L'intera produzione degli RPC, delle strips di lettura e dei contenitori di trasporto è stata fatta in Italia presso la Ditta General Tecnica di Colli (Frosinone), mentre il cablaggio e la terminazione resistiva delle circa 50.000 strips è stato fatto presso la ditta Scotto di Napoli. Le spedizioni sono state fatte in aereo, per un totale di oltre 40 Tonnellate di materiale.

Le camere sono quindi state inserite nelle fessure del ferro di ritorno del magnete, ed a Gennaio '98 l'installazione in sala è quasi terminata.
E' ora in corso il cablaggio (LV, HV, segnali, monitors, gas), assai complesso visto il numero di canali di lettura e la natura "distribuita" del rivelatore, in massima parte con cavi terminati ed assemblati presso la ditta Scotto di Napoli.

L'intera operazione, dall'inizio della produzione fino alla installazione nell'area sperimentale, è durata circa 12 mesi, con responsabilità quasi esclusivamente italiana.

2. Elettronica e distribuzione LV e HV

Tutti questi items sono di responsabilità italiana.

Nel 1997 è stata terminata la produzione delle cartoline di Front End, circa 3500. La produzione dei circa 100 minicrates (meccanica e backplanes) che ospitano circa metà delle schede di front end è in corso.

E' terminata la progettazione delle distribuzioni delle alimentazioni di bassa tensione del Front End e di HV per i singoli moduli RPC. Le scatole di distribuzione (36 per il LV, e 144 per l'HV in 24 contenitori) sono in produzione, assieme al relativo cablaggio.
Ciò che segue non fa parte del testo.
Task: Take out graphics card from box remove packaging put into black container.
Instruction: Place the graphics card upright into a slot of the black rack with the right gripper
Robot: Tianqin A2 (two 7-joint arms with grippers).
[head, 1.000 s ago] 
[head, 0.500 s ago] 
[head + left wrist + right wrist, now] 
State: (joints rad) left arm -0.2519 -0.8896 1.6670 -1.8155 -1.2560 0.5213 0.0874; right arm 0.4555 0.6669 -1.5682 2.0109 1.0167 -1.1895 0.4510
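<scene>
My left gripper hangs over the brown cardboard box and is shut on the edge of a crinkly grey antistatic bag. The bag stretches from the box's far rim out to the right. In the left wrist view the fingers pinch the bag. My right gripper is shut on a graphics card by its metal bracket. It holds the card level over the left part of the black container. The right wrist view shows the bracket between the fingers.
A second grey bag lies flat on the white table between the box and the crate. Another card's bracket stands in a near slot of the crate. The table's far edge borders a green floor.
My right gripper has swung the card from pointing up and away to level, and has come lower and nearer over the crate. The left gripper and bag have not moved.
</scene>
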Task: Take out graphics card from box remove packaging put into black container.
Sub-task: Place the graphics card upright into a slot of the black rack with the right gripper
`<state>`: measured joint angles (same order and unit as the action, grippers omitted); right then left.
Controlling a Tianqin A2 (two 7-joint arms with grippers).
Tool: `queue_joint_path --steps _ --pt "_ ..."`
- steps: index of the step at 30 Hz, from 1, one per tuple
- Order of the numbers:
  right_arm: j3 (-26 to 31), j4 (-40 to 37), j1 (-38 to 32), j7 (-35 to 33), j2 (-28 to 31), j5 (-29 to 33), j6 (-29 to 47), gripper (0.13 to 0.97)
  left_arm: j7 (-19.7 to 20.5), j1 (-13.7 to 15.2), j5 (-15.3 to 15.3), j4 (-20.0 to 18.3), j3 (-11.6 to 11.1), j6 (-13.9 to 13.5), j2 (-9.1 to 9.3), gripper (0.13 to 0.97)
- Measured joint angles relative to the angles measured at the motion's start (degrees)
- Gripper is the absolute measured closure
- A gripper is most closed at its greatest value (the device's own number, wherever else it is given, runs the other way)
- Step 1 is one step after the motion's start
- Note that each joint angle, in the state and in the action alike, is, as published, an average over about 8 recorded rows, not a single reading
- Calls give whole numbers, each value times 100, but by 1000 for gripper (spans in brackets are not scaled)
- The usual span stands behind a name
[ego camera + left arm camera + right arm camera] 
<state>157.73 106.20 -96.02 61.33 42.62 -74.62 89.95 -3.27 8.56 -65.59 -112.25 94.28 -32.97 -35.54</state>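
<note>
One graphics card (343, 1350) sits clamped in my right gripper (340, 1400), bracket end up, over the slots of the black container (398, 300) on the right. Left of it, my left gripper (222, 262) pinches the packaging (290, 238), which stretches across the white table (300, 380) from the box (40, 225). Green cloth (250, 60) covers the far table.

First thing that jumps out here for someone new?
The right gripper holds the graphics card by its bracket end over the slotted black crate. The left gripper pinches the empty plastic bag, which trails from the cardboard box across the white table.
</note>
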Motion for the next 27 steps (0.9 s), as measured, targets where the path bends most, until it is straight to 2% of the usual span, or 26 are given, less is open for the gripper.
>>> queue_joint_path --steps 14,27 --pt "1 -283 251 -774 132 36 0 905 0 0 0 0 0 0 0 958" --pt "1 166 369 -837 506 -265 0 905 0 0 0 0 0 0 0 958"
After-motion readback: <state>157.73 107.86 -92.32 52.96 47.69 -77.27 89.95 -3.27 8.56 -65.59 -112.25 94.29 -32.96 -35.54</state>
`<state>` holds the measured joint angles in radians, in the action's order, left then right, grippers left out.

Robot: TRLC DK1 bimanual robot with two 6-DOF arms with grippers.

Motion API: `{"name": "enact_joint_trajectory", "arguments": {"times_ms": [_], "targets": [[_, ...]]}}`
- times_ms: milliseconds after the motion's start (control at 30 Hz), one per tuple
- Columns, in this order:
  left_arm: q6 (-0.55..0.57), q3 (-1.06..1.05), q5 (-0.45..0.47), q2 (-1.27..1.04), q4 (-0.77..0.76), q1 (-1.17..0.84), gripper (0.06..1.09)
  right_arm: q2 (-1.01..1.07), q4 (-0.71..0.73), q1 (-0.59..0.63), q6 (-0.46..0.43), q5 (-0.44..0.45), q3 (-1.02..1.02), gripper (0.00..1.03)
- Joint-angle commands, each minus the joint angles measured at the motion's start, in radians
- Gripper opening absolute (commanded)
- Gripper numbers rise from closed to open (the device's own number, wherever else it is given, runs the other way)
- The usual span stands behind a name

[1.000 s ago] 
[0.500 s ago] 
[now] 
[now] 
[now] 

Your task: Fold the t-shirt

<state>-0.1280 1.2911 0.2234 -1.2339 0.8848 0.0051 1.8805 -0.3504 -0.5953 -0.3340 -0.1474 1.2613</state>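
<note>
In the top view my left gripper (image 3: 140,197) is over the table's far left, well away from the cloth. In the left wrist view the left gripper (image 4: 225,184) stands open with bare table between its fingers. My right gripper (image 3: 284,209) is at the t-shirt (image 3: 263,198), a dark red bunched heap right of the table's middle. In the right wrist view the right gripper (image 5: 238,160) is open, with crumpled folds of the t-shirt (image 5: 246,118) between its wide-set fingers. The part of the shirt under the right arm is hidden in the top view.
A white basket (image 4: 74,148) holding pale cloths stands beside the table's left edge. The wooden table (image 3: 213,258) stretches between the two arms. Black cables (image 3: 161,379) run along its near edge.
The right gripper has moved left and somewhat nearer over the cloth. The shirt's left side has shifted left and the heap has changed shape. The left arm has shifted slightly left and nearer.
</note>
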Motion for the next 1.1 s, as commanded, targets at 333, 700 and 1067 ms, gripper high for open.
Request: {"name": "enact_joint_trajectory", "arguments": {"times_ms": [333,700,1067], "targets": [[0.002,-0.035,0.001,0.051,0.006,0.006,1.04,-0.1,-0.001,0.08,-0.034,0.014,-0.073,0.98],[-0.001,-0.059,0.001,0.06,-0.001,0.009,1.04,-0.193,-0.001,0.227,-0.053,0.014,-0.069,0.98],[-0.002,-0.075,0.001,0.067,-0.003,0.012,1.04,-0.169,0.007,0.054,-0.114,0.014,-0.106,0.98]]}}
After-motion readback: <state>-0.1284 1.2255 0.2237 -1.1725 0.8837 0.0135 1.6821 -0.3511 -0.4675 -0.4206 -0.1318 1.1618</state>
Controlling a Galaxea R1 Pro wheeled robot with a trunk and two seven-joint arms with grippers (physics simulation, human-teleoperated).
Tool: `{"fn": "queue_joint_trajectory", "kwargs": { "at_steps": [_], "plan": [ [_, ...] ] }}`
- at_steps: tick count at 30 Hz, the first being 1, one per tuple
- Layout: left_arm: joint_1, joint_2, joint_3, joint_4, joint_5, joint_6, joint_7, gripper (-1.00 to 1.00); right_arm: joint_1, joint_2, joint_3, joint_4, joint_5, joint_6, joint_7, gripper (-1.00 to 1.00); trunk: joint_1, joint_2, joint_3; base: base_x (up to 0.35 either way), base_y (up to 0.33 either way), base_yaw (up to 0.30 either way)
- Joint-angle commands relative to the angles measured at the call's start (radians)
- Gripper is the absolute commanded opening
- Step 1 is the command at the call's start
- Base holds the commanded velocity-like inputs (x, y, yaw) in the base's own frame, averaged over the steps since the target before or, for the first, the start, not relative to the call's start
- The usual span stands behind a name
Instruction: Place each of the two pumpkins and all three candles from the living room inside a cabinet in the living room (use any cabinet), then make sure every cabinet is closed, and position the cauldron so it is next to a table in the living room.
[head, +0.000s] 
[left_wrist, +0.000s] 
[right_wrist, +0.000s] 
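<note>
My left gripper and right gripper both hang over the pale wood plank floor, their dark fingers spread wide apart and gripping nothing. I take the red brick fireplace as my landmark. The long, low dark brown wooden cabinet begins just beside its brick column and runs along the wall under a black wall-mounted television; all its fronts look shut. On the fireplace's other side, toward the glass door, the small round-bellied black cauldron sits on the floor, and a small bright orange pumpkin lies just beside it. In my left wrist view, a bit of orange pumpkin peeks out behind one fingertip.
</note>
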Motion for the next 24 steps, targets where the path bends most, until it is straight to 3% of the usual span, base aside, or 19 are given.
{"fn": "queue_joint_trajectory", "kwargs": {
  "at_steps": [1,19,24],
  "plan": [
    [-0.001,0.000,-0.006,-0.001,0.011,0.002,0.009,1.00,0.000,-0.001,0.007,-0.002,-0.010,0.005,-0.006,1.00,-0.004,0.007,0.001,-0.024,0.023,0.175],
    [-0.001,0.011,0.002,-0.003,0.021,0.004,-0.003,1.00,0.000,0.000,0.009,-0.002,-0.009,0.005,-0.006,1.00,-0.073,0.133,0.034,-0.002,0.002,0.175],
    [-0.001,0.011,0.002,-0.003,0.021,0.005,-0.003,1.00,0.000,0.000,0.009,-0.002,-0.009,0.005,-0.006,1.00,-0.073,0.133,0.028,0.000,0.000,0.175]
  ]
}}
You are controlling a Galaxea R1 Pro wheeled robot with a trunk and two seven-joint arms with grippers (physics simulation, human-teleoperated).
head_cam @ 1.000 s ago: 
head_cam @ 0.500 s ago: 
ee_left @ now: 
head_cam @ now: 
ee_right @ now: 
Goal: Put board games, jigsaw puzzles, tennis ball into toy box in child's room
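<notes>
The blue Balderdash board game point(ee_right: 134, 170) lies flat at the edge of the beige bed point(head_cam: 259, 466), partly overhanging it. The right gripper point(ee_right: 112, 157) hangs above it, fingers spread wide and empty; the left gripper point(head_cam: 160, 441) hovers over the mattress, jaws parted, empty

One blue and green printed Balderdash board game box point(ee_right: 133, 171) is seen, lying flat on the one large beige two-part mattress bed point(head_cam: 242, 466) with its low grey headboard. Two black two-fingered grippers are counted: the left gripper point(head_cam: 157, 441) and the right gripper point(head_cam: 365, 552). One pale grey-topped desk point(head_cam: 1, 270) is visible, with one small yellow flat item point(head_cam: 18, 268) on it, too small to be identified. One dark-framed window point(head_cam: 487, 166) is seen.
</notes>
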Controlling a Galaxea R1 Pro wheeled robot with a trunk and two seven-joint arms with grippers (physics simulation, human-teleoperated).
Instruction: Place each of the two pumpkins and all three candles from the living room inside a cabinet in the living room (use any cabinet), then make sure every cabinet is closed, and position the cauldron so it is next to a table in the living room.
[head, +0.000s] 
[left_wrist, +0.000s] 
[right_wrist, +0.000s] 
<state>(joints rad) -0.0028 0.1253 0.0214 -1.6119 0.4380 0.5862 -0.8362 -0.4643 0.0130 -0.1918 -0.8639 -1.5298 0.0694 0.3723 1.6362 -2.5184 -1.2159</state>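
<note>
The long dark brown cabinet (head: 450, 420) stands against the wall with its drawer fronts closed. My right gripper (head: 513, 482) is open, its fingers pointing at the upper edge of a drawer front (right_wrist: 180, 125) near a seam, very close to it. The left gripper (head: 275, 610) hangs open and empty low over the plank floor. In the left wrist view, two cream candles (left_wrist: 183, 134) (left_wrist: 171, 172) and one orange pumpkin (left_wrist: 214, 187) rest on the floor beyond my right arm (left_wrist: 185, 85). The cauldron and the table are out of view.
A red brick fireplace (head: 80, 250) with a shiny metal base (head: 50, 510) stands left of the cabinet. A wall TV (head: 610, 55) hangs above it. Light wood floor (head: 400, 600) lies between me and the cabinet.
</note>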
E' stata terminata la progettazione e lo studio di prototipi delle varie schede del DAQ (scheda FIFO, controllore, scheda di test, scheda TDC) e del back plane custom. Questi moduli, oltre 100, sono ora in produzione.

E' stata terminata la progettazione del sistema di slow monitors (correnti e tensioni sia LV che HV, rate di singole, temperature in vari punti del rivelatore, parametri del gas) e di interlocks. Schede e 8 crates dedicati sono in produzione.

E' stata completata la progettazione del trigger IFR basato esclusivamente su combinazioni di piani di RPC, che verrà usato come trigger di cosmici nel 1998 e di muone singolo in esperimento.

3. Software online ed offline, analisi

E' in corso la scrittura dei programmi che permettono la lettura nel DAQ generale dell'esperimento.

E' in fase avanzata lo sviluppo di programmi in C++ per la ricostruzione ed identificazione di muoni e K0L, per la modellizzazione del rivelatore, per la grafica, per la calibrazione.

Il gruppo ha partecipato agli studi di fisica che confluiranno nel report "Physics at BaBar" di prossima pubblicazione, scrivendo le parti sulle caratteristiche e potenzialità dell'IFR e studiando un certo numero di canali specifici di processi rari o adatti alla calibrazione.

Anche in questi settori la responsabilità è quasi esclusivamente italiana.